# YOUR ASSIGNMENT
A verbatim copy of the full data, with no pictures, is the expected answer.

[[ DATA FOR ANALYSIS, beginning ]]

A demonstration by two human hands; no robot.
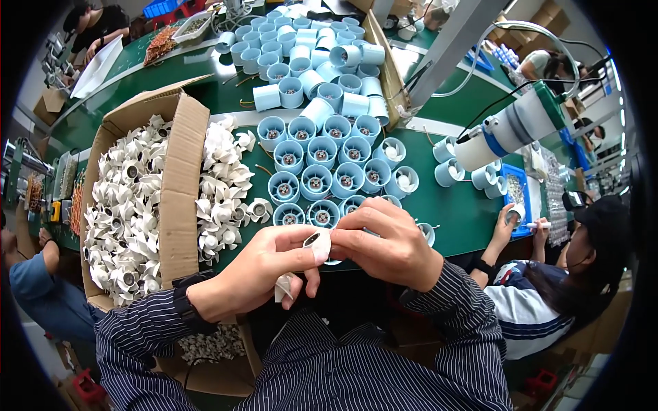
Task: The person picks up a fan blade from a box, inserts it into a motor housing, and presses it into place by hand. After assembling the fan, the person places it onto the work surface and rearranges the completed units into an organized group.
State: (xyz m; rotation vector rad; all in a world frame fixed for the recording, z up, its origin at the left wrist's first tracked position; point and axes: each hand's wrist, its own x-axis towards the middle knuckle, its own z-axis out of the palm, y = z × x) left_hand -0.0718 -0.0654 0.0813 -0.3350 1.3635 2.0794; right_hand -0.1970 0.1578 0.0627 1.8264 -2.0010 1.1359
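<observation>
A white fan impeller point(319, 248) with a dark hub opening is gripped between the thumb and fingers of my left hand point(264, 264). Below it, a second white bladed piece point(284, 288) sits against the lower fingers of that hand. My right hand point(391, 240) is closed in a pinch, its fingertips at the right edge of the same impeller. Whether something small is between those fingertips is hidden. Just beyond my hands stand rows of light-blue cylindrical housings point(320, 150) with motors inside. A few, such as the one at the right point(402, 181), have white impellers in them.
To the left, a cardboard box point(184, 198) full of white impellers point(127, 205) stands beside a loose pile point(226, 185). More blue housings point(301, 65) are heaped farther back. A white cylindrical device point(510, 133) hangs at the right, near a seated co-worker point(541, 288) holding a cup-shaped part.
</observation>
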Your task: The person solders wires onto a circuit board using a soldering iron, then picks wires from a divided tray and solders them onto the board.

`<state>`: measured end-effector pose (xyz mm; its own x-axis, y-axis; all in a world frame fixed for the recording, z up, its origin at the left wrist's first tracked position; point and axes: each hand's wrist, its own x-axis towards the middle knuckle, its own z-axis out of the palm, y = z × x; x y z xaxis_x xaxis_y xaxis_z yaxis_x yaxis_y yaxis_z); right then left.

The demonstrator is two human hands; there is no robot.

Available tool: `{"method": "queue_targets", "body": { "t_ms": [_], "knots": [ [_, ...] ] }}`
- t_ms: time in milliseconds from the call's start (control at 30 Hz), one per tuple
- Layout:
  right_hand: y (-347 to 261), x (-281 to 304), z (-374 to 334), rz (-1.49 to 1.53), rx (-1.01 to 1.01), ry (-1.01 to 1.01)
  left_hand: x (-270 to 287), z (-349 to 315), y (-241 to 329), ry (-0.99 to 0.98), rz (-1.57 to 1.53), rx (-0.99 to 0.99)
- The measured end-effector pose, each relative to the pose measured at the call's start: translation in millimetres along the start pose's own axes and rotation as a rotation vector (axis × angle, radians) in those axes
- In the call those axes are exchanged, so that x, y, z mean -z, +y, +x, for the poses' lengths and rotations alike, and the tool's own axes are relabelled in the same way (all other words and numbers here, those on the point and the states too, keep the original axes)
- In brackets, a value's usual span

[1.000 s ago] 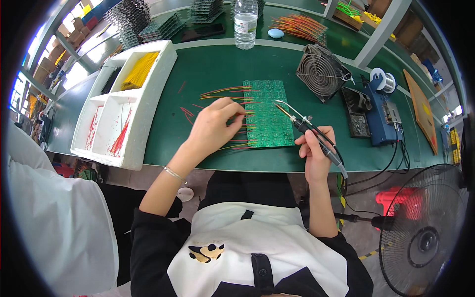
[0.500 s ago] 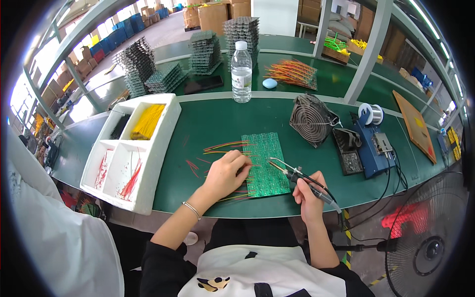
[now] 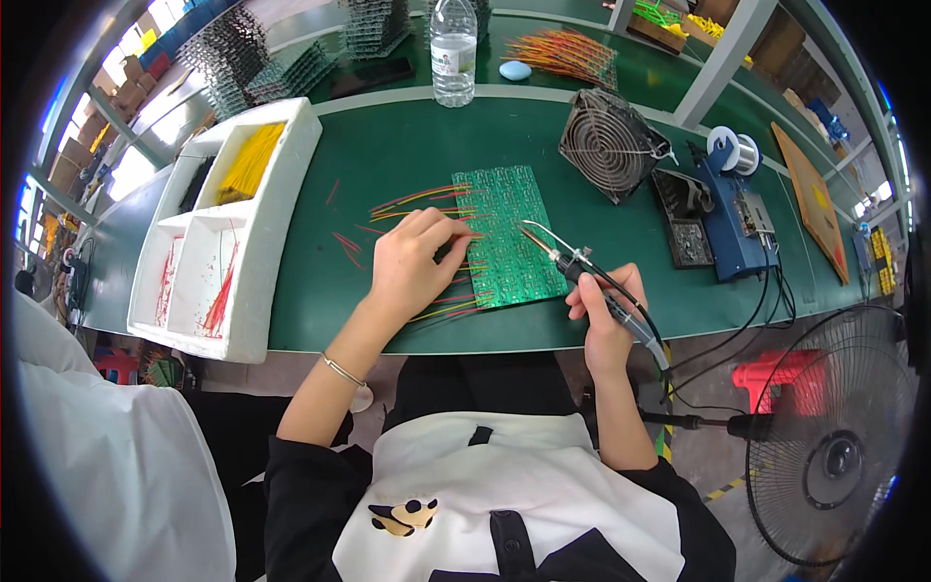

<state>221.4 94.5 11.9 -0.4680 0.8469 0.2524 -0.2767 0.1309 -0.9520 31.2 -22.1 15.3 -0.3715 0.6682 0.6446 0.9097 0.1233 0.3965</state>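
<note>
A green circuit board lies on the green bench, with thin red and yellow wires sticking out of its left edge. My left hand rests at the board's left edge, thumb and fingers pinched on one of those wires. My right hand grips a black soldering iron like a pen. Its tip points up-left over the board's right part, just above the surface. The iron's cable runs off to the right.
A white foam tray with yellow and red wire pieces stands at the left. Behind the board are a small fan, a blue soldering station with a solder spool, a water bottle and stacked boards. A floor fan stands at lower right.
The view has tilted, so the bench sits differently in the picture. My left hand stays at the board's left edge on the wires. My right hand keeps the iron over the board.
</note>
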Motion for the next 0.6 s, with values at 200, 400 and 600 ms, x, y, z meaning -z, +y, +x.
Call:
{"method": "queue_targets", "body": {
  "t_ms": [200, 400, 600],
  "knots": [
    [0.3, 5.1, -3.4, 0.019, -0.093, -0.139, -8.4, -5.7, 4.1, -0.061, -0.177, 0.004],
    [-0.4, 6.0, -2.5, 0.014, -0.085, -0.129, -8.0, -6.1, 4.5, -0.081, -0.147, 0.007],
    [0.6, 5.1, -2.5, 0.027, -0.089, -0.135, -9.9, -9.3, 1.1, -0.057, -0.193, 0.000]
  ]
}}
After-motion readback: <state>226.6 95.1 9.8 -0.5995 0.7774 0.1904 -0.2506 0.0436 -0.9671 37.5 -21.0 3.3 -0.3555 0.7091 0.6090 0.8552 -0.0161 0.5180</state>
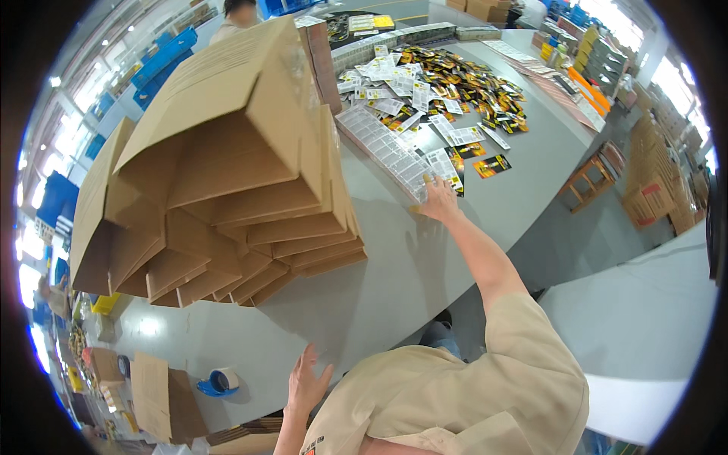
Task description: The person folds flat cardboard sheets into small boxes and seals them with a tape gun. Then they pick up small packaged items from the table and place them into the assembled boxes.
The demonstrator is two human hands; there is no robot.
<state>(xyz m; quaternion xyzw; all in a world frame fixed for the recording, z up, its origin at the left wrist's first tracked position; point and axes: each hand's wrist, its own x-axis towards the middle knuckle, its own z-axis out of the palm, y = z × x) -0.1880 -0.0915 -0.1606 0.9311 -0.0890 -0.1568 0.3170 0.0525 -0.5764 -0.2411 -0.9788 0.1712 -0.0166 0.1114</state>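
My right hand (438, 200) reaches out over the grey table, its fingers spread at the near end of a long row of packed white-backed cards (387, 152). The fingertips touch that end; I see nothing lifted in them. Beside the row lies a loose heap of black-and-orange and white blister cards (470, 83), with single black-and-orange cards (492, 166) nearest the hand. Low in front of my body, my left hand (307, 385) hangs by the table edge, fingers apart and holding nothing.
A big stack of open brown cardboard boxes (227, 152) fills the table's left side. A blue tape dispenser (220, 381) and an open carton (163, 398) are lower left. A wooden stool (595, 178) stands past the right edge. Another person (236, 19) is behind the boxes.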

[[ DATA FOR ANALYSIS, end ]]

# RESULT OF THE TASK
A demonstration by two human hands; no robot.
Task: The person picks up a fan blade from a box, inserts it into a motor housing, and presses it into place by hand. After assembling the fan, the person places it onto the work surface and rearranges the completed units into an organized group.
State: (xyz m; rotation vector rad; all in a world frame fixed for the recording, z up, its origin at the left wrist's first tracked position; point and axes: each hand's wrist, its own x-axis towards the middle knuckle, its own z-axis out of the palm, y = z × x) left_hand -0.0718 -0.0654 0.0813 -0.3350 1.3635 2.0794; right_hand -0.1970 0.1578 0.0627 1.8264 -2.0010 1.1359
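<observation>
A white fan impeller point(319, 248) with a dark hub opening is gripped between the thumb and fingers of my left hand point(264, 264). Below it, a second white bladed piece point(284, 288) sits against the lower fingers of that hand. My right hand point(391, 240) is closed in a pinch, its fingertips at the right edge of the same impeller. Whether something small is between those fingertips is hidden. Just beyond my hands stand rows of light-blue cylindrical housings point(320, 150) with motors inside. A few, such as the one at the right point(402, 181), have white impellers in them.
To the left, a cardboard box point(184, 198) full of white impellers point(127, 205) stands beside a loose pile point(226, 185). More blue housings point(301, 65) are heaped farther back. A white cylindrical device point(510, 133) hangs at the right, near a seated co-worker point(541, 288) holding a cup-shaped part.
</observation>
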Your task: The person solders wires onto a circuit board using a soldering iron, then picks wires from a divided tray and solders them onto the board.

`<state>`: measured end-effector pose (xyz mm; its own x-axis, y-axis; all in a world frame fixed for the recording, z up, its origin at the left wrist's first tracked position; point and axes: each hand's wrist, its own x-axis towards the middle knuckle, its own z-axis out of the palm, y = z × x; x y z xaxis_x xaxis_y xaxis_z yaxis_x yaxis_y yaxis_z); right then left.

The demonstrator is two human hands; there is no robot.

Available tool: `{"method": "queue_targets", "body": { "t_ms": [_], "knots": [ [_, ...] ] }}`
- t_ms: time in milliseconds from the call's start (control at 30 Hz), one per tuple
- Layout:
  right_hand: y (-347 to 261), x (-281 to 304), z (-374 to 334), rz (-1.49 to 1.53), rx (-1.01 to 1.01), ry (-1.01 to 1.01)
  left_hand: x (-270 to 287), z (-349 to 315), y (-241 to 329), ry (-0.99 to 0.98), rz (-1.57 to 1.53), rx (-0.99 to 0.99)
- The measured end-effector pose, each relative to the pose measured at the call's start: translation in millimetres along the start pose's own axes and rotation as a rotation vector (axis × angle, radians) in those axes
- In the call those axes are exchanged, so that x, y, z mean -z, +y, +x, for the poses' lengths and rotations alike, and the tool's own axes are relabelled in the same way (all other words and numbers here, those on the point and the states too, keep the original axes)
- In brackets, a value's usual span

[1.000 s ago] 
[0.500 s ago] 
[now] 

<state>221.4 94.5 11.9 -0.4680 0.8469 0.2524 -0.2767 0.1309 -0.9520 31.2 -22.1 15.3 -0.3715 0.6682 0.6446 0.9097 0.1233 0.3965</state>
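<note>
A green circuit board lies on the green bench, with thin red and yellow wires sticking out of its left edge. My left hand rests at the board's left edge, thumb and fingers pinched on one of those wires. My right hand grips a black soldering iron like a pen. Its tip points up-left over the board's right part, just above the surface. The iron's cable runs off to the right.
A white foam tray with yellow and red wire pieces stands at the left. Behind the board are a small fan, a blue soldering station with a solder spool, a water bottle and stacked boards. A floor fan stands at lower right.
The view has tilted, so the bench sits differently in the picture. My left hand stays at the board's left edge on the wires. My right hand keeps the iron over the board.
</note>
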Motion for the next 0.6 s, with values at 200, 400 and 600 ms, x, y, z meaning -z, +y, +x.
Call:
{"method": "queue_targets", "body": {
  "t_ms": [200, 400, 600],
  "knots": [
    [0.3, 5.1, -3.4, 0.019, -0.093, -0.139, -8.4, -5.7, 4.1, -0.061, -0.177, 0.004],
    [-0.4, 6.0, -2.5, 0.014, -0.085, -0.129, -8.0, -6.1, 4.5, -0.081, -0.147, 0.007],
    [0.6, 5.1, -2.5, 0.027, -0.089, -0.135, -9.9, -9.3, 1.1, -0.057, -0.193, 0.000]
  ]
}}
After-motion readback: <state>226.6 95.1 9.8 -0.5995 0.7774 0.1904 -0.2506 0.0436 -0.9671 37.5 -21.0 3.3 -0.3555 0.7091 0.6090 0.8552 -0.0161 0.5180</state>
Task description: The person folds flat cardboard sheets into small boxes and seals them with a tape gun. Then they pick up small packaged items from the table and place them into the assembled boxes.
The demonstrator is two human hands; there is no robot.
<state>(xyz m; quaternion xyzw; all in a world frame fixed for the recording, z up, its origin at the left wrist's first tracked position; point and axes: each hand's wrist, its own x-axis towards the middle knuckle, its own z-axis out of the palm, y = z × x) -0.1880 -0.0915 -0.1606 0.9311 -0.0890 -0.1568 0.3170 0.0525 -0.5764 -0.2411 -0.9788 0.1712 -0.0166 0.1114</state>
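My right hand (438, 200) reaches out over the grey table, its fingers spread at the near end of a long row of packed white-backed cards (387, 152). The fingertips touch that end; I see nothing lifted in them. Beside the row lies a loose heap of black-and-orange and white blister cards (470, 83), with single black-and-orange cards (492, 166) nearest the hand. Low in front of my body, my left hand (307, 385) hangs by the table edge, fingers apart and holding nothing.
A big stack of open brown cardboard boxes (227, 152) fills the table's left side. A blue tape dispenser (220, 381) and an open carton (163, 398) are lower left. A wooden stool (595, 178) stands past the right edge. Another person (236, 19) is behind the boxes.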

The output is finished, and nothing else is needed.